#### Supplied information
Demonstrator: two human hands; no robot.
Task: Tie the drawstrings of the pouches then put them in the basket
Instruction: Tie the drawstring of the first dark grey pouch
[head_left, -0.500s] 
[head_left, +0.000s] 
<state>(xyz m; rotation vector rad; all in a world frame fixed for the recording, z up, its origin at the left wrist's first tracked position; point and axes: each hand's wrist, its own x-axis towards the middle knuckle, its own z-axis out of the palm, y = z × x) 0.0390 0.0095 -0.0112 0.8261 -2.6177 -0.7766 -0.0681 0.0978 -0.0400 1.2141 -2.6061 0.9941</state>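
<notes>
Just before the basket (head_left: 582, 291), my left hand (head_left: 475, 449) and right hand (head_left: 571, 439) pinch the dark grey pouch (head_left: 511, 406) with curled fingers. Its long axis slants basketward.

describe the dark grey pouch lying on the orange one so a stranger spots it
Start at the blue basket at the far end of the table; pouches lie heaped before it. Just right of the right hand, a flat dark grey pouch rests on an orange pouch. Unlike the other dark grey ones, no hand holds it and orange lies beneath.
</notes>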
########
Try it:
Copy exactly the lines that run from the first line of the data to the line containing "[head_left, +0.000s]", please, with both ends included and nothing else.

Task result:
Demonstrator: two human hands; no robot.
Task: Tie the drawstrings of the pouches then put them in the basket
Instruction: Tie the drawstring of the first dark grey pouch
[head_left, -0.500s] 
[head_left, +0.000s] 

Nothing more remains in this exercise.